A seguito dell’udienza dello scorso maggio, in cui Lega Nazionale per la Difesa del Cane era l’unica associazione presente, il GIP dispone l’imputazione coatta per il proprietario della cagnolina gettata in mare con una pietra al collo, respingendo la richiesta di archiviazione del PM. Rosati: un plauso al magistrato che ha capito l’importanza e la gravità del caso, saremo sempre in prima linea per ottenere giustizia.

Esattamente un anno fa vi avevamo raccontato la drammatica storia di Mia, buttata in mare con una pietra legata al collo a Valderice in provincia di Trapani. Il proprietario della cagnolina era stato prontamente rintracciato e denunciato, anche da LNDC, per maltrattamento di animali. Una denuncia che però rischiava di cadere nel vuoto perché il PM di Trapani alcuni mesi fa chiese l’archiviazione del caso, prendendo per buone le fantasiose spiegazioni dell’indagato, secondo cui la pietra era rimasta casualmente agganciata al guinzaglio.LNDC si è ovviamente opposta e ora il GIP ha accolto l’opposizione, disponendo l’imputazione coatta.

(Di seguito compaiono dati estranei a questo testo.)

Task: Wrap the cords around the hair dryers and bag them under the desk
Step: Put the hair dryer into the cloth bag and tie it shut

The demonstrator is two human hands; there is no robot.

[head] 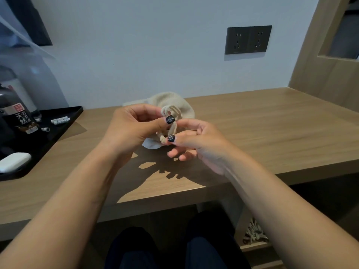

Posso solo esprimere grande soddisfazione per questa decisione del GIP di Trapani”, commenta Michele Pezone – Responsabile Diritti Animali e Coordinatore Legale Nazionale LNDC. “All’udienza dello scorso maggio per valutare l’opposizione, LNDC era l’unica associazione presente. In tale occasione ho ribadito che la ricostruzione dei fatti dell’imputato, presa per buona dal Pm, era assurda. Nel mio atto di opposizione ho provocatoriamente richiesto una perizia tecnica per verificare se una corda può legarsi da sola intorno a una pietra. Il GIP ha giustamente ritenuto che non fosse necessario alcun supplemento di indagini. Il processo si farà e noi ci saremo.”

Voglio fare un sentito plauso al GIP che ha capito l’importanza e la gravità di questo caso rinviando a giudizio il proprietario di Mia”, afferma Piera Rosati – Presidente LNDC AnimalProtection.“Troppo spesso ci troviamo di fronte magistrati che non danno il giusto peso a questi gesti criminali, cosicché le nostre denunce rimangono frequentemente inascoltate. Grazie al lavoro del nostro legale e alla sensibilità del giudice, questa volta non è andata così e ci sarà un processo per dare giustizia a Mia.”

Il caso di questa povera cagnolina ebbe una grande eco nazionale anche grazie alle dichiarazioni del Ministro Costa subito dopo il fatto. Mi auguro che, come annunciato, il Ministro si costituisca parte civile nel processo che si terrà prossimamente perché questo sarebbe un segnale importante di tolleranza zero verso questi odiosi reati. Noi come sempre saremo in prima linea per cercare di ottenere il massimo della giustizia nonostante le inadeguate pene previste attualmente dal Codice Penale”, conclude Rosati.